Когда книга была закончена, знакомая Владимира Сорокина — немка-славистка Элизавет Гебрингер — сделала ее ксерокс в немецком посольстве и отправила на Запад. Она пыталась издать эту книгу в Европе и даже отправила ее на перевод трем славистам, двое из которых просто не поняли, что это такое, а третьим оказался славист Борис Гройс, который «Норму» похвалил. Так или иначе, перевода «Нормы» тогда не получилось, он произошел позднее, уже в девяностых, но Борис Гройс написал на нее рецензию и цитировал в своей книге «Gesamtkunstwerk Сталин», благодаря чему роман стал известен на Западе.

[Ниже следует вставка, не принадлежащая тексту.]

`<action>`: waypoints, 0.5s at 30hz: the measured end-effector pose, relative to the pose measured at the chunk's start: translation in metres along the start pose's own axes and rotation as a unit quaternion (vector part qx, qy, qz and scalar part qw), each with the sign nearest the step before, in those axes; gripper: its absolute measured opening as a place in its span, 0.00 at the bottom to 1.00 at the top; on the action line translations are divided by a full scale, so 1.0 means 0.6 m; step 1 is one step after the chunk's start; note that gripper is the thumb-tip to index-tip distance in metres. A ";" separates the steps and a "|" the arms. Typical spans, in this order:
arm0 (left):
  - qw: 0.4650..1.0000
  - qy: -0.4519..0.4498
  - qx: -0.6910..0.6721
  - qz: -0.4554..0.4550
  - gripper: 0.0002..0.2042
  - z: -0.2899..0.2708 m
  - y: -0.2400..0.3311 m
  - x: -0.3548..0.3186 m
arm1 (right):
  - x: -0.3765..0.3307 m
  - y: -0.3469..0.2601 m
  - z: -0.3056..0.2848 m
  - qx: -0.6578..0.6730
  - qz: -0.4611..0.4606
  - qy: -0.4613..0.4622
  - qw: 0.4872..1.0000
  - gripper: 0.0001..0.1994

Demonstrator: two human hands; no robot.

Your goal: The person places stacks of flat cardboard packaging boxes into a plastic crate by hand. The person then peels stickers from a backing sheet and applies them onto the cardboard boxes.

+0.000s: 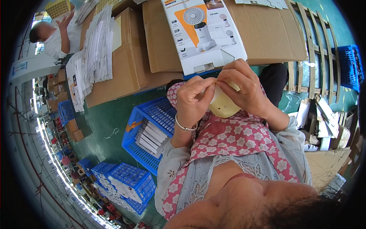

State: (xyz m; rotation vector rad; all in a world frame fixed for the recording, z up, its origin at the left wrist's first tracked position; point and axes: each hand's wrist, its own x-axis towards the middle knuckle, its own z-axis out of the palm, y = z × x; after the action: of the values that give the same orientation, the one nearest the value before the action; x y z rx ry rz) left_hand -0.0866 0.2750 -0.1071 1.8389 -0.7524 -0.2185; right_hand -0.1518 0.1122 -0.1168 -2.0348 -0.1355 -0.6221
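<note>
Head view: the left hand (193, 100) and the right hand (244, 88) meet above the person's lap, both closed in a pinch on a small pale yellow rounded object (222, 105). The fingertips of both hands touch at its upper edge. The left wrist carries a silver bracelet (183, 126).

Just beyond the hands lies a flattened white fan carton (204, 34), resting on a brown cardboard box (267, 34). To the left of the lap, on the green floor (110, 126), stands a blue plastic crate (152, 129) holding white packs. Stacks of flat cartons (93, 57) lie on another cardboard box farther left. A second person (53, 36) sits beyond them.
</note>
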 end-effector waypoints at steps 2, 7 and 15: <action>1.000 -0.004 0.003 -0.008 0.07 -0.001 0.003 0.001 | -0.001 -0.001 0.002 0.008 0.004 0.009 1.000 0.13; 1.000 -0.010 0.009 -0.005 0.07 -0.004 0.003 0.001 | -0.002 -0.004 0.001 -0.004 0.013 0.016 1.000 0.13; 0.999 -0.015 0.038 0.025 0.08 -0.007 0.002 0.002 | 0.000 -0.003 0.002 0.012 0.004 0.011 1.000 0.11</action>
State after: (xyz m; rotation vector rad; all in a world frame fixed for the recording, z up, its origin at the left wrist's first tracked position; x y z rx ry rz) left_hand -0.0840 0.2776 -0.1042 1.8895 -0.8360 -0.1891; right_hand -0.1517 0.1142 -0.1159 -2.0041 -0.1209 -0.6335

Что происходит с литературой дальше после того, как в ней был продемонстрирован распад языка образца «Нормы» и «Тридцатой любви Марины»? Дальше были написаны другие книги. Ведь и после «Улисса», и после «Поминок по Финнегану» были написаны тысячи других романов, напоминает Сорокин, и никакой смерти литературы не произошло. Каждая книга — это отдельная языковая задача, выполнив которую, писатель может ее отодвинуть, сделать паузу и… начинать новую.